● WHAT YOU HAVE TO DO
Here the job is to retype the data word for word while leaving the pictures aside.

● STORED DATA
* * * * * * *

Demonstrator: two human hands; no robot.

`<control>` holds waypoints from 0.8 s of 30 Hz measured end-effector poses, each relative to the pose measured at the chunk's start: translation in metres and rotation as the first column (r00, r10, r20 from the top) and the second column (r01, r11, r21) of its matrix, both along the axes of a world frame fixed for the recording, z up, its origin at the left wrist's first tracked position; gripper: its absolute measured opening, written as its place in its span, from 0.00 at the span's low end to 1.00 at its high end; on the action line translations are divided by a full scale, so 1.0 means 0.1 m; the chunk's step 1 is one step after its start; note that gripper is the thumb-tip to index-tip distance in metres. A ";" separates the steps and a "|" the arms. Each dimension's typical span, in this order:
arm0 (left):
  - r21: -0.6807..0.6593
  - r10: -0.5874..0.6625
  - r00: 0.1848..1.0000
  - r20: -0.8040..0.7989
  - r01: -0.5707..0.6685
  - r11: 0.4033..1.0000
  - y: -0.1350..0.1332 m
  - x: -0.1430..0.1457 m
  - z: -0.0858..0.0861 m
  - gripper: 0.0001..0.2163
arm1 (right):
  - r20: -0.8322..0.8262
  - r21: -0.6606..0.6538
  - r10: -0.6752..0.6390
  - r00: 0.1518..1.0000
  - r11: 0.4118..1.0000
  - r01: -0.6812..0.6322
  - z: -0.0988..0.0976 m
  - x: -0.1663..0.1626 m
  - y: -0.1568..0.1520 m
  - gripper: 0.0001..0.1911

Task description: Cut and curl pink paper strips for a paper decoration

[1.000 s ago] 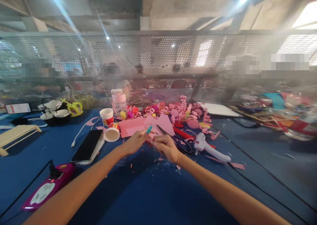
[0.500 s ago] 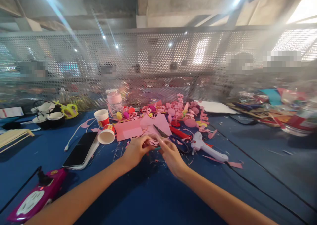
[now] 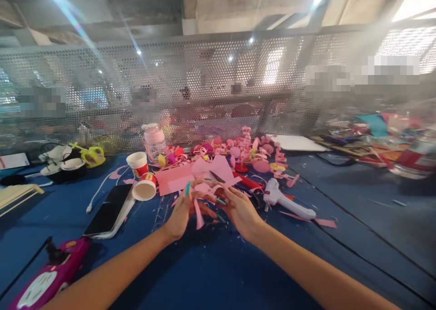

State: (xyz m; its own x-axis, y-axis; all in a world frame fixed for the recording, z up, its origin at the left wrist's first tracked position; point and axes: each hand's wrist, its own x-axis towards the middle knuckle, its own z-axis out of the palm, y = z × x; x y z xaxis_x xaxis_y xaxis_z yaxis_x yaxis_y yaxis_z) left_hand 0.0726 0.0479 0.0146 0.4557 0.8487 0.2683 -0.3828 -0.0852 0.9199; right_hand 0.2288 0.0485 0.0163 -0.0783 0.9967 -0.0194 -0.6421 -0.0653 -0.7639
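My left hand (image 3: 179, 212) and my right hand (image 3: 240, 210) meet over the blue table (image 3: 204, 273), palms turned partly up. Between their fingertips they pinch a small pink paper piece (image 3: 199, 196), with one strip hanging down from the left fingers. My nails are teal. Just behind the hands lie pink paper sheets (image 3: 177, 177) with a pair of scissors (image 3: 218, 178) resting on them. A white glue gun (image 3: 286, 201) lies to the right of my right hand.
A heap of pink paper curls (image 3: 248, 151) lies behind. Two paper cups (image 3: 141, 176), a pink-lidded jar (image 3: 154, 142) and a phone (image 3: 109, 210) are at the left. A magenta power strip (image 3: 47, 282) sits near left. Perforated metal screen (image 3: 211, 82) walls the back; clutter (image 3: 391, 146) is at right.
The hands have turned palms up and spread a little, lifting the pink piece so a strip hangs down. The view has shifted slightly down and left.
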 end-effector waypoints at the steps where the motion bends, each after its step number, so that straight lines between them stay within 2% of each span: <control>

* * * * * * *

● TASK RESPONSE
Demonstrator: two human hands; no robot.

`<control>` holds waypoints from 0.8 s of 30 Hz measured end-effector poses, each relative to the pose measured at the chunk's start: translation in metres and rotation as the first column (r00, r10, r20 from the top) and the second column (r01, r11, r21) of its matrix, both along the axes of a world frame fixed for the recording, z up, its origin at the left wrist's first tracked position; gripper: its absolute measured opening, written as its place in its span, from 0.00 at the span's low end to 1.00 at its high end; on the action line translations are divided by a full scale, so 1.0 means 0.1 m; the chunk's step 1 is one step after its start; note that gripper is the thumb-tip to index-tip distance in metres. A ";" separates the steps and a "|" the arms. Each dimension's typical span, in this order:
arm0 (left):
  - r21: -0.6807..0.6593
  - r10: -0.5874..0.6625
  - r00: 0.1848..1.0000
  - r20: -0.8040..0.7989
  - r01: -0.5707..0.6685
  - r11: 0.4033..1.0000
  - y: -0.1350..0.1332 m
  - x: -0.1430..0.1457 m
  - z: -0.0858..0.0861 m
  - gripper: 0.0001..0.2163
arm1 (right):
  - r20: -0.8322..0.8262
  - r21: -0.6606..0.6538
  - r10: -0.6752..0.6390
  - r00: 0.1518..1.0000
  - r11: 0.4118..1.0000
  - r01: -0.6812..0.6322
  - z: -0.0988..0.0976 m
  - x: -0.1663..0.1626 m
  - y: -0.1568..0.1520 m
  - gripper: 0.0001..0.1911

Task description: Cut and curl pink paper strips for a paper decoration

[1.000 s ago] 
[0.500 s ago] 
[now] 

State: (xyz m; its own x-axis, y-axis; all in a world frame fixed for the recording, z up, its origin at the left wrist's first tracked position; point and axes: each hand's wrist, its own x-axis towards the middle knuckle, its own z-axis out of the palm, y = z × x; x y z xaxis_x xaxis_y xaxis_z yaxis_x yaxis_y yaxis_z) left_hand 0.0726 0.0479 0.0146 0.4557 0.8487 0.2683 -0.3828 -0.0852 0.9199; right_hand 0.2288 0.0485 0.0163 -0.0783 0.9967 -0.0194 -0.6421 -0.0653 -0.7639
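My left hand (image 3: 179, 212) and my right hand (image 3: 240, 210) meet over the blue table (image 3: 204, 273), palms turned partly up. Between their fingertips they pinch a small pink paper piece (image 3: 199, 196), with one strip hanging down from the left fingers. My nails are teal. Just behind the hands lie pink paper sheets (image 3: 177, 177) with a pair of scissors (image 3: 218, 178) resting on them. A white glue gun (image 3: 286, 201) lies to the right of my right hand.
A heap of pink paper curls (image 3: 248, 151) lies behind. Two paper cups (image 3: 141, 176), a pink-lidded jar (image 3: 154, 142) and a phone (image 3: 109, 210) are at the left. A magenta power strip (image 3: 47, 282) sits near left. Perforated metal screen (image 3: 211, 82) walls the back; clutter (image 3: 391, 146) is at right.
The hands have turned palms up and spread a little, lifting the pink piece so a strip hangs down. The view has shifted slightly down and left.
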 end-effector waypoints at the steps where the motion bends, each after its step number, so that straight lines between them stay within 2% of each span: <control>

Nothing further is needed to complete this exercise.